METHODS Trial design It will be a pilot observational ancillary study to the SafeBoosC III
trial.
Eligibility Preterm neonates included in SafeBoosC III trial are eligible to be included in
this ancillary study. Neonates will be included, in whom GM assessment is performed routinely
at corrected term age or before discharge and optionally at a corrected age between 9 to 16
weeks. The infants are recorded according to routine after feeding, during periods of active
wakefulness and lying in a supine position for 10-20 minutes. To evaluate the GMA visual
Prechtl Gestalt perception are used. Because of the routine use in GMA, handling should reach
the quality parameters, necessary for an optimal interpretation of these results.

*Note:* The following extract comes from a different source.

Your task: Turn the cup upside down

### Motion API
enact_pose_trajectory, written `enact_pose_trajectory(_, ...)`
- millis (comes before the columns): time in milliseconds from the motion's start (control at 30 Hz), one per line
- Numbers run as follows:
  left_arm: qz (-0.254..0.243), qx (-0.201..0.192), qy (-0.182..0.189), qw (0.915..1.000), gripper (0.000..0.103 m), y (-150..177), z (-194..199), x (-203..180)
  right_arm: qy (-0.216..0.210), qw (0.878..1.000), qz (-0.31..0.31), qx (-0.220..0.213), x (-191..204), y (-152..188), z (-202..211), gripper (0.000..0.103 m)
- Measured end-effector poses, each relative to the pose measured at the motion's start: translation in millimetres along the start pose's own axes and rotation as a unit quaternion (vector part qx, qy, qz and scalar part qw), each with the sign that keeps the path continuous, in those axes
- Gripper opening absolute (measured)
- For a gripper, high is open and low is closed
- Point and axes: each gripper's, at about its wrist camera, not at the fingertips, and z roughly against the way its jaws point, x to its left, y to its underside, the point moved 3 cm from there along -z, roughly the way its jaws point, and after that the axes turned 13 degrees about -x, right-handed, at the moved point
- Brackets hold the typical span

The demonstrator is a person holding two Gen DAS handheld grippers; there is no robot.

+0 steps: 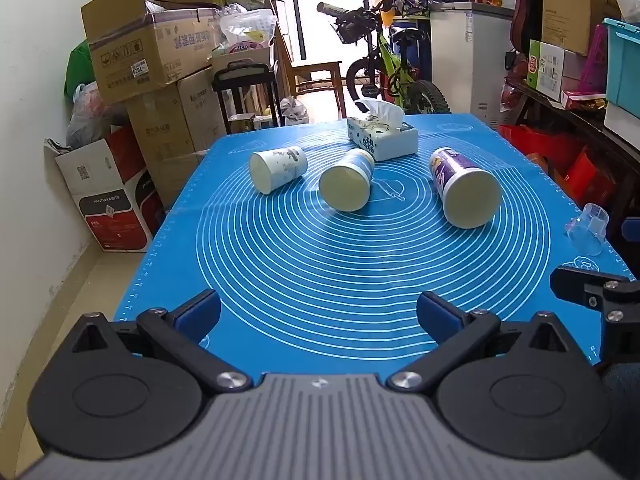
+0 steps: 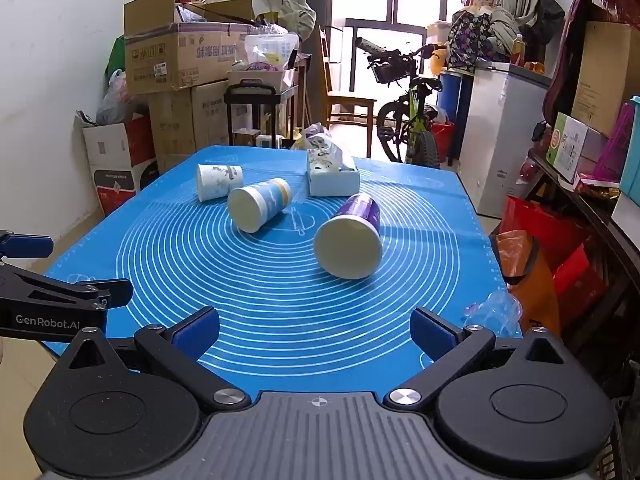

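Observation:
Three paper cups lie on their sides on the blue mat (image 1: 320, 272), mouths toward me. A white cup with grey print (image 1: 278, 169) (image 2: 219, 182) is at the left. A blue-and-white cup (image 1: 347, 185) (image 2: 258, 204) is in the middle. A purple cup (image 1: 464, 192) (image 2: 352, 240) is at the right. My left gripper (image 1: 318, 316) is open and empty over the mat's near edge. My right gripper (image 2: 316, 330) is open and empty, also at the near edge, with the purple cup ahead of it.
A tissue box (image 1: 382, 136) (image 2: 332, 172) stands behind the cups. A small clear plastic cup (image 1: 588, 228) (image 2: 494, 314) lies at the mat's right edge. Cardboard boxes (image 1: 152, 60) stand to the left, a bicycle (image 1: 392, 76) behind, shelves (image 1: 580, 92) to the right.

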Motion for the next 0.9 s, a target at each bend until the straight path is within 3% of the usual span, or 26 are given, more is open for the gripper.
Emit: enact_pose_trajectory(900,-0.001,0.0,0.001,1.0,0.103,0.7,2.0,-5.4,-0.001,1.0,0.001,0.001,3.2,-1.7,1.5,0.101)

Outcome measures Primary outcome measure for this ancillary observational study will be
Global-GMA at term age Secondary outcome measure for this ancillary observational study will
be GMOS at term age and if available GMA at a corrected age between 9 to 16 weeks.
Blinding Interpretation of Global-GMA and GMOS will be performed by analysing
pseudo-anonymised video-recordings by persons trained in GMA and not involved in the care of
the neonates.
GMA Data Global GMA will be classified as normal and abnormal (poor repertoire, chaotic,
cramped synchronised at term age/absent fidgety movements at corrected age of 9-16 weeks).

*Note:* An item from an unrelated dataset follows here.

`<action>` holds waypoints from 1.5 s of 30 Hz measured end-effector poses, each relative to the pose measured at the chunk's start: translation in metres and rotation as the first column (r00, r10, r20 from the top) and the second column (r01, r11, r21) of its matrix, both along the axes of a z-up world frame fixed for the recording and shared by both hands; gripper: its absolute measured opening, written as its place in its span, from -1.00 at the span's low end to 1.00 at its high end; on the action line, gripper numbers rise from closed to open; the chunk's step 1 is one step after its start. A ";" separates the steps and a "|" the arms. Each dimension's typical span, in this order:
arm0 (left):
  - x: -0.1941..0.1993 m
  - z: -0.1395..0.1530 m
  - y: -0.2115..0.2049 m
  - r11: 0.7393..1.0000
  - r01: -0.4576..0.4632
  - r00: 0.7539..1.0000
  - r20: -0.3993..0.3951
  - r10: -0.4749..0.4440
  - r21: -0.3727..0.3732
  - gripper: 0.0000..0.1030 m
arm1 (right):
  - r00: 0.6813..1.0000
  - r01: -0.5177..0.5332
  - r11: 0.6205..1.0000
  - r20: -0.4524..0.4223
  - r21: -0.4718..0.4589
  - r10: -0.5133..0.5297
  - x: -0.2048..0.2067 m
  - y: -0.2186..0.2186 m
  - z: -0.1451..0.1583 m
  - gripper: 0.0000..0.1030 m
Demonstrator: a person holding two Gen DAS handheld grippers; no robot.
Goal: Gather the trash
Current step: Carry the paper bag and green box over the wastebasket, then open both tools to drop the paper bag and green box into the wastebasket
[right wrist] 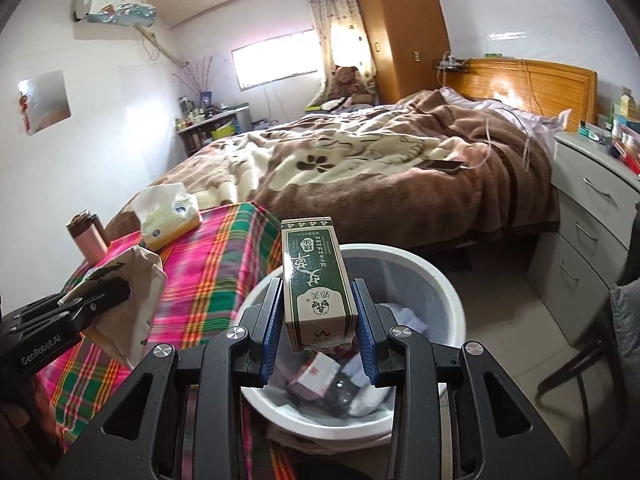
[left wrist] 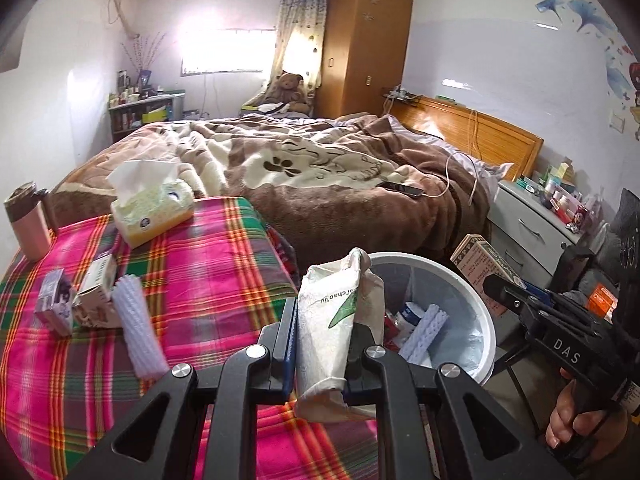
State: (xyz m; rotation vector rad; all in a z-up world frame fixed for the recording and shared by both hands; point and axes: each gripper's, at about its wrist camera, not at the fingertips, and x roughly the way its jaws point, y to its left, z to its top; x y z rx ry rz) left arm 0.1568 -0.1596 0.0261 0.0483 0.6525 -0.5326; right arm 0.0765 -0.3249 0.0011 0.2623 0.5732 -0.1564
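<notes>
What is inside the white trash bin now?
In the trash bin: a white foam sleeve, a pink-white small box and crumpled white wrappers. The green box covers part; deeper layers are hidden.

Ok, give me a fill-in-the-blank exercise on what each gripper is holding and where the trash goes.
1. The left gripper is shut on a crumpled white ____.
2. The right gripper holds a green and cream ____ above the bin.
3. The white trash bin stands on the floor beside the table with the ____ cloth.
4. On that cloth, in front of the bed, lies a yellow pack of ____.

Missing words: bag; box; plaid; tissues
</notes>
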 end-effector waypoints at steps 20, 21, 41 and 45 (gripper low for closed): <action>0.015 -0.021 -0.072 0.993 0.084 0.996 -0.026 -0.082 0.079 -0.68 | 0.993 0.068 0.998 -0.092 -0.010 -0.069 -0.001 -0.035 -0.023 -0.33; 0.015 -0.022 -0.074 0.993 0.088 0.996 -0.028 -0.086 0.080 -0.68 | 0.993 0.068 0.998 -0.096 -0.010 -0.068 -0.001 -0.036 -0.023 -0.32; 0.025 -0.031 -0.072 0.995 0.087 0.993 -0.087 -0.083 0.048 -0.09 | 0.986 0.073 0.997 -0.147 -0.011 -0.074 0.001 -0.039 -0.033 0.11; 0.022 -0.029 -0.064 0.996 0.075 0.994 -0.078 -0.072 0.039 -0.09 | 0.988 0.074 0.997 -0.135 -0.007 -0.075 -0.001 -0.037 -0.029 0.11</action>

GMOS will be scored from zero to 42.
Data managing plan Demographic data will be handled according the data managing plan of the
SafeboosC III protocol in its latest version.
GMA and GMOS data will be anonymised at each centre participating in this ancillary study
with the local patient ID used in the SafeboosC III trial and handled according to local
guidelines. Local statistical analyses will be performed in each participating centre in this
ancillary study and just the results of these statistical analyses will be transferred to
Medical University of Graz, Graz, Austria for overall/meta-analyses.
Statistical analyses Baseline characteristics of neonates will be given as mean and standard
deviation or median and interquartile range for continuous data and as numbers and
percentages for categorical data. Comparison of baseline characteristics will be done by
using t-Test or Mann Whitney U-test for continuous data and Chi-square test or Fisher's exact
test for categorical data. To answer the primary hypothesis whether global GMA differ between
neonates of the control group and neonates of the intervention group OR will be calculated
within each center. To analyze the secondary outcome measure GOMS a modified version of
Agresti's (1980) generalized odds ratio (genOR), which accounts for ties, will be calculated
within each center.
genOR=(Prob(Y_1Y_2)) Since data are collected in the same study and
therefore the study designs are the same, we assume the treatment effect to be the same and
differences in the results between centers are due to a random error. As a consequence data
will be combined using fixed effect models. Overall OR for the global GMA and the GOMS will
be calculated and Forest plots drawn.